We first use Hsiang’s STATA code to compute the corrected standard errors (spatHAC in the output below).
Using the same data and options as the STATA code, we then estimate the adjusted standard errors using our new R function. This requires us to first estimate our regression model using the felm function from the lfe package.
We use the felm() from the lfe package to estimate model with year and county fixed effects.
Two important points:
We specify our latitude and longitude coordinates as the cluster variables, so that they are included in the output (m).
We specify keepCx = TRUE, so that the centered data is included in the output (m).

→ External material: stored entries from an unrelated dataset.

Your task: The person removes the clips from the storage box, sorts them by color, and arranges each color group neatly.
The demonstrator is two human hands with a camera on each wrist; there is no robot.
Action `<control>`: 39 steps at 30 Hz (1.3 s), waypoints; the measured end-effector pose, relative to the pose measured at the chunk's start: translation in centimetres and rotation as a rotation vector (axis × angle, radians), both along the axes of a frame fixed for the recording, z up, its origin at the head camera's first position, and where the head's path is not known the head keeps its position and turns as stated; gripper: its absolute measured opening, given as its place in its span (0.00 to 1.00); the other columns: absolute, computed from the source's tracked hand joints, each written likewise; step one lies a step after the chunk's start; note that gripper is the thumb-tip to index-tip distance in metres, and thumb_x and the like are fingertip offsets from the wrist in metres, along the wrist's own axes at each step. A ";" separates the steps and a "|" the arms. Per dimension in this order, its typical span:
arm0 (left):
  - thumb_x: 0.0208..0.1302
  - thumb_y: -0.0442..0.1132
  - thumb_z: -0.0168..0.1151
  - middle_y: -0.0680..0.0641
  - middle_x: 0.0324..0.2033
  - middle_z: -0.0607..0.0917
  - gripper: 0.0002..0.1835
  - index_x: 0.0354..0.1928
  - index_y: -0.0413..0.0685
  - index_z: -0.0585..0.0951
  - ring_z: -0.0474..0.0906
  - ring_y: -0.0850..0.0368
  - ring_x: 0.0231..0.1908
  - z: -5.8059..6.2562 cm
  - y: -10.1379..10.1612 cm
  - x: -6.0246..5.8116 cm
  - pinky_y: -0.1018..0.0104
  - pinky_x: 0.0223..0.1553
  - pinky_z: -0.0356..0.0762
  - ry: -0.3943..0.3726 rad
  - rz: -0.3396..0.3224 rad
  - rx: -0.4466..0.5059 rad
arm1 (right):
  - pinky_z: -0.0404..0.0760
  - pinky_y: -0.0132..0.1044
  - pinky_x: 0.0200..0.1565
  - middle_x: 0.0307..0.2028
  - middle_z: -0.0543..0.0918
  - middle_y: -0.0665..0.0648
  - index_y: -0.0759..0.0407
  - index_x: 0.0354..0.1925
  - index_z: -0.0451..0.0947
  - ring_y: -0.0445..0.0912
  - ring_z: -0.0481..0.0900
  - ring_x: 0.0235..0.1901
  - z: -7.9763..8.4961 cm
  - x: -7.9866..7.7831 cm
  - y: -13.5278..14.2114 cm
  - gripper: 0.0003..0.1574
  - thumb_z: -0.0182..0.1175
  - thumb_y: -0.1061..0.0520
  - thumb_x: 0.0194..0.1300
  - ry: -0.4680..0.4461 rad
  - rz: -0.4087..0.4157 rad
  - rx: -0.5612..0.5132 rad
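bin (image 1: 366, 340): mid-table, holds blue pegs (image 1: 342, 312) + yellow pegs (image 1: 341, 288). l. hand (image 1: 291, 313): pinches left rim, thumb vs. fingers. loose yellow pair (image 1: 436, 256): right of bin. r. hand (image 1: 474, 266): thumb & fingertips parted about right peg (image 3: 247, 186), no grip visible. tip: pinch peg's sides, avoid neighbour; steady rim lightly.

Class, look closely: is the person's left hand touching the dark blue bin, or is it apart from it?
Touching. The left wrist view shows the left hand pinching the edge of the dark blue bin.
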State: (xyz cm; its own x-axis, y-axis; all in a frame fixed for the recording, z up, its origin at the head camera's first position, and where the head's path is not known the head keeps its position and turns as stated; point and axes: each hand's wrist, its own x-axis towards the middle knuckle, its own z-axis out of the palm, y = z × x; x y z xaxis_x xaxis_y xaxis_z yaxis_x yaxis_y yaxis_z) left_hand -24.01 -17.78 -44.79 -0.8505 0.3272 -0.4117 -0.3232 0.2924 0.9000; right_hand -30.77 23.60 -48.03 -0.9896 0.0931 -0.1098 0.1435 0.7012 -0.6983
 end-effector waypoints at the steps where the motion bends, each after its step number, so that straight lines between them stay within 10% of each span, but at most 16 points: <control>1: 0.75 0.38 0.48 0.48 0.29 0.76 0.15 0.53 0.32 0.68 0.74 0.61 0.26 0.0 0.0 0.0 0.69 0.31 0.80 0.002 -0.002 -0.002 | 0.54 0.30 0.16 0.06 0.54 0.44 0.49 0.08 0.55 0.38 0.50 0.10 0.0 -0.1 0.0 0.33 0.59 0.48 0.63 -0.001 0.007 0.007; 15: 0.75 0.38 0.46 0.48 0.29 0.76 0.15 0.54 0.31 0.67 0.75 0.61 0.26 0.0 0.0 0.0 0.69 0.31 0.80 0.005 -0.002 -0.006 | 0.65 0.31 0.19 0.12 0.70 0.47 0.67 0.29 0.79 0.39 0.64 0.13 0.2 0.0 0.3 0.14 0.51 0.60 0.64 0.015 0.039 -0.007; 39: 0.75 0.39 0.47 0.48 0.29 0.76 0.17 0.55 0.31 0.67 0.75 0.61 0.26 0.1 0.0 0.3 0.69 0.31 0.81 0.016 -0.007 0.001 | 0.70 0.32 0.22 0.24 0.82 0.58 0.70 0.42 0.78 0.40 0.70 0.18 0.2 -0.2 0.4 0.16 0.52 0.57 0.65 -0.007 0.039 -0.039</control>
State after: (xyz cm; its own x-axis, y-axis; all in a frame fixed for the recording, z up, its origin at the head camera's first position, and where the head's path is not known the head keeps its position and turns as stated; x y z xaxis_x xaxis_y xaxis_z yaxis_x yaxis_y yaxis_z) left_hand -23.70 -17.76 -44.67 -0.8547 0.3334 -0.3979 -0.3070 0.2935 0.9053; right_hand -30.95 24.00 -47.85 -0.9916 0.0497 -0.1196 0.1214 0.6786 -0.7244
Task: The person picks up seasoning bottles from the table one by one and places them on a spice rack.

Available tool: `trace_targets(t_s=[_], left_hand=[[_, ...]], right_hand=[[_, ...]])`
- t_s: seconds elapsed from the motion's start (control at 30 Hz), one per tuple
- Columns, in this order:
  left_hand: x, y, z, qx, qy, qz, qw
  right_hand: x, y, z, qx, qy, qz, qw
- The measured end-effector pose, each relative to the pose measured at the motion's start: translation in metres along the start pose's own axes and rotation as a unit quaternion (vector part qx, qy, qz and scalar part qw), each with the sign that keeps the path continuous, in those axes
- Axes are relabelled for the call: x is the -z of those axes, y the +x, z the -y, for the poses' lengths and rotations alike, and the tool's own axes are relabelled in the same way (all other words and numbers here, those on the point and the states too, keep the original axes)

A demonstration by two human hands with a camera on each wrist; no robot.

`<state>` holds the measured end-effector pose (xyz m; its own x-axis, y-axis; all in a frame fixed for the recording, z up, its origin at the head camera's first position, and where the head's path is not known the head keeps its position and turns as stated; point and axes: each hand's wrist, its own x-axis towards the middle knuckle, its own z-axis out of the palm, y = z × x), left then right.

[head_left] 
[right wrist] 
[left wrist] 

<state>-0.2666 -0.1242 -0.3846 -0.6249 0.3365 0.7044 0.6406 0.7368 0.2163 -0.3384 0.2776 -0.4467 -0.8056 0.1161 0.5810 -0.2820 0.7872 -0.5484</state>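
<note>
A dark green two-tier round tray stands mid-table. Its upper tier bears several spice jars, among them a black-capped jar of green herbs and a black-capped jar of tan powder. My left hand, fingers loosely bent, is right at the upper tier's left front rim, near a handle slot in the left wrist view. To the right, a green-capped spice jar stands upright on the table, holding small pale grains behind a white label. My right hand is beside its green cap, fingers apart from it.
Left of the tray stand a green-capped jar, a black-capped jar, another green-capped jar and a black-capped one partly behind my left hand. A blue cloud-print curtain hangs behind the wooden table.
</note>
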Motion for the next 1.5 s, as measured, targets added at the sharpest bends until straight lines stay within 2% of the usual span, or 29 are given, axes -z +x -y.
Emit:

We then feed this model to our function, as well as the cross-sectional unit (county FIPS codes), time unit (year), geo-coordinates (lat and lon), the cutoff for serial correlation (5 years), the cutoff for spatial correlation (500 km), and the number of cores to use.
Estimating the model and computing the standard errors requires under two seconds, making it many times faster than the comparable STATA routine.
R Using Multiple Cores:
Even with a single core, we realize significant speed improvements. However, the gains are even more dramatic when we employ multiple cores. Using 4 cores, we can cut the estimation of the standard errors down to around 0.4 seconds. (These replications employ the Haversine distance formula, which is more time-consuming to compute.)
Given the prevalence of panel data that exhibits both serial and spatial dependence, we hope this function will be a useful tool for applied econometricians working in R.
Feedback Appreciated: Memory vs. Speed Tradeoff
This was Darin’s first foray into C++, so we welcome feedback on how to improve the code. In particular, we would appreciate thoughts on how to overcome a memory vs. speed tradeoff we encountered. (You can email Darin at darinc[at]luskin.ucla.edu)
The most computationally intensive chunk of our code computes the distance from each unit to every other unit. To cut down on the number of distance calculations, we can fill the upper triangle of the distance matrix and then copy it to the lower triangle. With $N$ units, this requires only $N (N-1) /2$ distance calculations.
However, as the number of units grows, this distance matrix becomes too large to store in memory, especially when executing the code in parallel. (We tried to use a sparse matrix, but this was extremely slow to fill.) To overcome this memory issue, we can avoid constructing a distance matrix altogether. Instead, for each unit, we compute the vector of distances from that unit to every other unit. We then only need to store that vector in memory. While that cuts down on memory use, it requires us to make twice as many ($N(N-1)$) distance calculations.
As the number of units grows, we are forced to perform more duplicate distance calculations to avoid memory constraints – an unfortunate tradeoff. (See the functions XeeXhC and XeeXhC_Lg in ConleySE.cpp.)